For years the U.S. Federal Trade Commission (FTC) banged the “privacy-by-design” drum – telling developers to build privacy into their apps and services – and avoided “gotcha” cases. But its latest action against Nomi Technologies (Nomi) suggests a change of heart.
Nomi embraced privacy-by-design. It built an in-store tracking technology with a universal opt-out for customers – an online opt-out used by hundreds of consumers. And Nomi avoided collecting any personal information about customers, recording only the MAC address of a device and immediately hashing the address so devices couldn’t be identified outside of Nomi’s system. This is the kind of “privacy-by-design” the FTC has been counseling companies to adopt since 2012.
FTC policies that punish businesses for a hypothetical problem go against the FTC’s charter of protecting customers from real harm.
The FTC asserts that because the in-store tools were not available, Nomi engaged in a deceptive trade practice. But, FTC policy states a representation cannot be deceptive in the absence of materiality. As FTC Commissioner Wright explained in his dissent, there was clear evidence to rebut the presumption of materiality in this case – data revealing that a meaningful amount of consumers used Nomi’s online opt-out. There was no reported evidence of consumers who wanted to opt-out in-store. Rather, the majority decision only posited various hypothetical situations where consumers may have preferred an in-store opt-out. Here’s a counter-hypothetical: customers could access Nomi’s website opt-out via their smartphone while standing in a store.

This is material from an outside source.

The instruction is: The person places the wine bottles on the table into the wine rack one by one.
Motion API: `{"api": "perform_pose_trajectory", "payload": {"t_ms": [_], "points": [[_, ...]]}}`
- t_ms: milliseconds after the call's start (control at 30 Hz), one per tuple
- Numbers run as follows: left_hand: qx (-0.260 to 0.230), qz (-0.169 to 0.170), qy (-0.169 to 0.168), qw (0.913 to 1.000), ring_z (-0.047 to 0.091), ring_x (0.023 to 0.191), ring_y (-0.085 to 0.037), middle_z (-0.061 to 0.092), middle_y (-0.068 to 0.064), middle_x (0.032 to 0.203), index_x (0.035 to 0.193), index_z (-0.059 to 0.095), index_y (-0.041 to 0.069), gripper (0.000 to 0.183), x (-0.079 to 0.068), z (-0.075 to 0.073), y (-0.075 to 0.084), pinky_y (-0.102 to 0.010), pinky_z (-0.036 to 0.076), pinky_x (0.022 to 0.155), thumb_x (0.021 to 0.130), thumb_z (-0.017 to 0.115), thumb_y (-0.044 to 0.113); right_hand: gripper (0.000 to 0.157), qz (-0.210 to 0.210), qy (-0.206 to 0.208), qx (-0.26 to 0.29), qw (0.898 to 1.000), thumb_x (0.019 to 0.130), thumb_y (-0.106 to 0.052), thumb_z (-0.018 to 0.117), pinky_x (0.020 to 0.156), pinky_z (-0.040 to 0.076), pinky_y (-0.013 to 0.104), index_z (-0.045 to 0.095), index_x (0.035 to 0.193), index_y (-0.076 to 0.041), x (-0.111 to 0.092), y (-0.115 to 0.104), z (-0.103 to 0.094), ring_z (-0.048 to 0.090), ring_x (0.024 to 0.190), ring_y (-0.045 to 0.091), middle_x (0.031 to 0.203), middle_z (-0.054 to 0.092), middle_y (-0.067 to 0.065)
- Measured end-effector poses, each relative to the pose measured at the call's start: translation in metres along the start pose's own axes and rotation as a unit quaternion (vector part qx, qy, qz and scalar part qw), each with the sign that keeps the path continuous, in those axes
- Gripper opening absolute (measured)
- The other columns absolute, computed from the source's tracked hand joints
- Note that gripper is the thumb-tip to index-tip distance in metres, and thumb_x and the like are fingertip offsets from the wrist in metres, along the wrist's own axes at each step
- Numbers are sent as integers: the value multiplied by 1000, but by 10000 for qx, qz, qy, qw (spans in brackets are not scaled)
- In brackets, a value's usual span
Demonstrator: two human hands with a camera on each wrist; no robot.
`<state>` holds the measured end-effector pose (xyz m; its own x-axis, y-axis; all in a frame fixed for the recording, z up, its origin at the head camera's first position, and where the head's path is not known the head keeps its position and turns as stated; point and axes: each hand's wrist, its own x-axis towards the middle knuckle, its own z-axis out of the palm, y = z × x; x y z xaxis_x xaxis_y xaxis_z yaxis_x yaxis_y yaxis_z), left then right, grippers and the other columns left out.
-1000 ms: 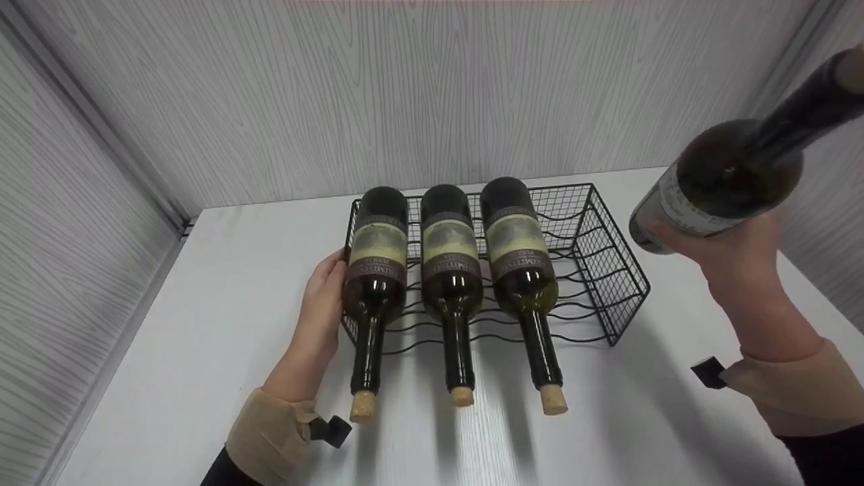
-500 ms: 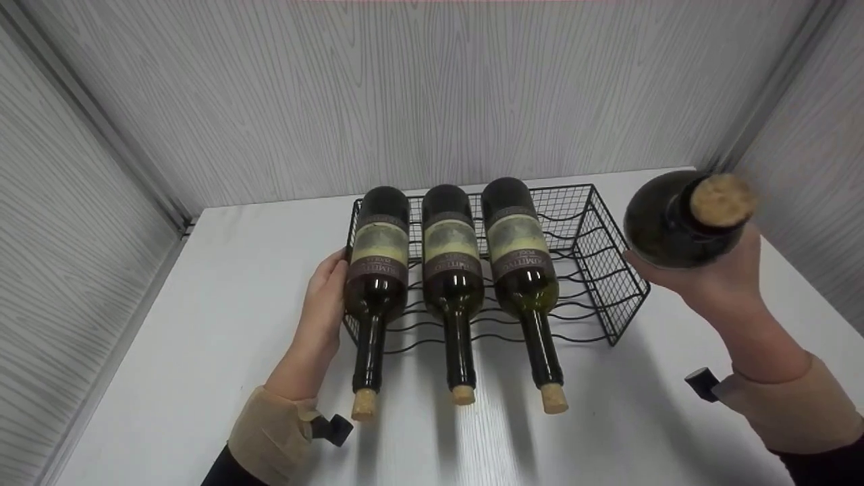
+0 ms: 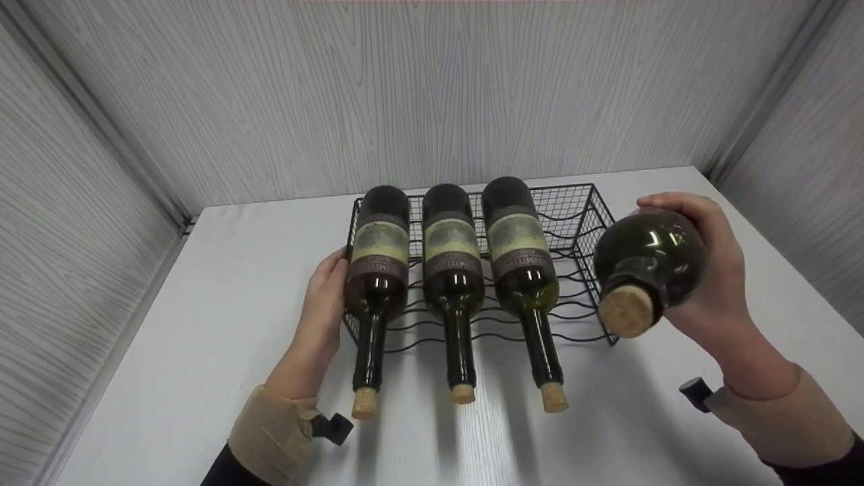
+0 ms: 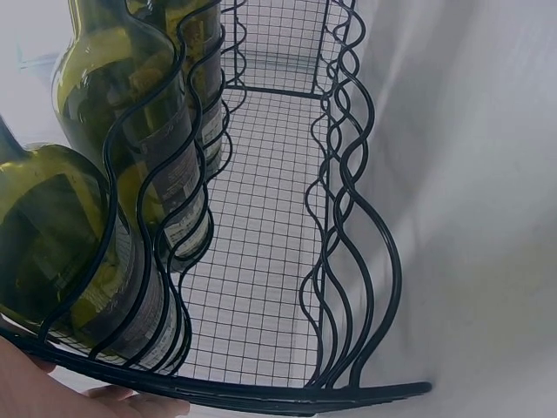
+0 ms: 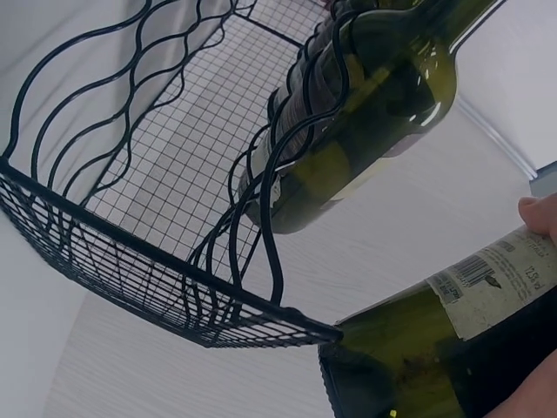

But in a court of law, hypotheticals are usually dismissed. Although the FTC seems to say hypotheticals are enough to derive a complaint, determine violations and pursue enforcement. Despite the realities of the privacy practices in place at Nomi, the FTC chose to use non-material errors as an excuse to bring down the heavy hammer. And since the FTC couldn’t show any real damage to consumers, the commission’s action fits the definition of a “gotcha” case.
We aren’t sure why the FTC brought this enforcement action. But, what we are sure of is that FTC policies that punish businesses for a hypothetical problem go against the FTC’s charter of protecting customers from real harm.
This type of “gotcha” enforcement will lead to less innovation and investment in privacy-by-design development. If this is the new direction of the FTC, we’re asking for an about-face.